Una volta ho sentito Vasco Rossi dire che la solidarietà si fa, non si dice.

E io, che sono un fan accanito, non posso che essere d’accordo con le sue parole. Troppo spesso chi fa qualcosa per gli altri, non trascura di mettersi prima a favore di telecamera.

Sicuramente anche i giornalisti de Il Fatto Quotidiano sono seguaci dell’artista. Mercoledì scorso, in occasione dell’85° compleanno di Don Gallo, il “nostro” giornale ha versato 15.000 euro alla Comunità di San Benedetto al Porto. Sono soldi che non siamo riusciti a raccogliere alla festa organizzata da Il Fatto insieme a noi del Fuori Orario, all’interno della quale abbiamo proposto un concerto della madonna con tantissimi artisti, uno più bravo dell’altro. Purtroppo la sfiga ha voluto che piovesse quasi tutto il giorno il 9 giugno e, nonostante il concerto si sia comunque svolto e sia stato davvero bellissimo, con i biglietti venduti non abbiamo potuto coprire nemmeno le spese.

Il Fatto Quotidiano, però, ha deciso di donare l’intero incasso lordo del concerto. L’ha fatto e non l’ha scritto da nessuna parte.
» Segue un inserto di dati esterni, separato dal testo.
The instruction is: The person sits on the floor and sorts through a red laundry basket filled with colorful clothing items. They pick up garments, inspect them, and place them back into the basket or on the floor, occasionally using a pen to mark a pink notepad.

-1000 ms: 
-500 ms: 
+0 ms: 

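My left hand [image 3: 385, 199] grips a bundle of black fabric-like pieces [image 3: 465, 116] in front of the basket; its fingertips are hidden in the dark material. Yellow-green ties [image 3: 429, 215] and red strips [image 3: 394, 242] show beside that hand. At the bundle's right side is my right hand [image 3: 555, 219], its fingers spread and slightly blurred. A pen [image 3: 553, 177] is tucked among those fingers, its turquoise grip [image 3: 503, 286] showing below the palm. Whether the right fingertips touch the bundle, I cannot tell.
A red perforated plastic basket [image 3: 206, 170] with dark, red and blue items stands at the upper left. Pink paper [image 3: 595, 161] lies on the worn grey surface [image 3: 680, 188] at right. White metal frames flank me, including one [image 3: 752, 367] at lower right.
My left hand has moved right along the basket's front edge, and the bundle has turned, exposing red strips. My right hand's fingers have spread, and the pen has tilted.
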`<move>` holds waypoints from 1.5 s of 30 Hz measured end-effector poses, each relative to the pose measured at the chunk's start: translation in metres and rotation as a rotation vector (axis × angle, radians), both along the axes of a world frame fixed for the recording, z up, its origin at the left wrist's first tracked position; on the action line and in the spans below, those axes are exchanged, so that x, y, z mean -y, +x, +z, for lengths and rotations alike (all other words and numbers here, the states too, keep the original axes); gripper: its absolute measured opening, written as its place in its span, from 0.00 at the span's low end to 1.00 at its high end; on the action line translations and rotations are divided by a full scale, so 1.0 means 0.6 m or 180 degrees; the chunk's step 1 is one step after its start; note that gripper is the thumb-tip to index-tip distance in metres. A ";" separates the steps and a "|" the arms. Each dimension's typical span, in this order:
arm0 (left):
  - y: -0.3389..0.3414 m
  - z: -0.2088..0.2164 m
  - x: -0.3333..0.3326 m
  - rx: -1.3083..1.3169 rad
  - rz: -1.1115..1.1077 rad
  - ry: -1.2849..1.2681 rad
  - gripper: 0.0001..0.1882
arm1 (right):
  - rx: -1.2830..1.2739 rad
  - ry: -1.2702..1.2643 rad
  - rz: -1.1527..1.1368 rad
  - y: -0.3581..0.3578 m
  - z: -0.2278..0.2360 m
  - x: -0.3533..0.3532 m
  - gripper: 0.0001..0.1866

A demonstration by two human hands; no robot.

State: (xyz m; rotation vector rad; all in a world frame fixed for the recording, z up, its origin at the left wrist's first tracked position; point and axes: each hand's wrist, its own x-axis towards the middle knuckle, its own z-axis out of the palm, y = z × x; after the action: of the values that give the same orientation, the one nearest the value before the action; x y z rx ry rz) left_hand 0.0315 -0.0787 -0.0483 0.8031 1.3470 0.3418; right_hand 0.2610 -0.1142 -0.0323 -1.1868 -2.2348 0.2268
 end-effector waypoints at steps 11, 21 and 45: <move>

Ecco, a me questa cosa è sembrata ancor più bella! Oh, non risolve tutti i problemi della Comunità che, pur essendo una splendida associazione, è costretta a vivere in difficoltà perché “lo Stato”, guarda caso, oltre a non mantenere i propri impegni (le deve un sacco di soldi per il 5 per mille), appena può tagliare qualcosa, comincia dal sociale. Poi ci sono le Asl, debitrici verso la Comunità di quasi mezzo milione di euro per rette di ragazzi che usufruiscono dei servizi offerti dalla Comunità stessa, in convenzione. Eh già, l’Azienda Sanitaria è impegnata a pagare fior di stipendi ai suoi dirigenti e non può certo star a guardare questi dettagli…

Aggiungo un’ultima cosa, che mi sembra assai importante.

Il “nostro” giornale riporta quotidianamente, sotto il nome in prima pagina, la scritta “non riceve alcun finanziamento pubblico”. Io, quando ci penso, mi rendo conto che allora è ancora possibile mantenere in vita un giornale con il lavoro serio, la professionalità, la passione e l’onestà. L’Italia, nel mondo, si trova soltanto al 57° posto nella speciale classifica sulla libera informazione. Ma senza Il Fatto Quotidiano saremmo molto più indietro. Nel 2009, prima della sua nascita, eravamo addirittura al 73° posto!

Sapere che un giornale può camminare diritto sulle proprie gambe, in salute e in dignità, mi fa star bene e vorrei tanto che facesse star meglio anche voi.

Per questo ho mollato Vasco per un istante e ve l’ho scritto.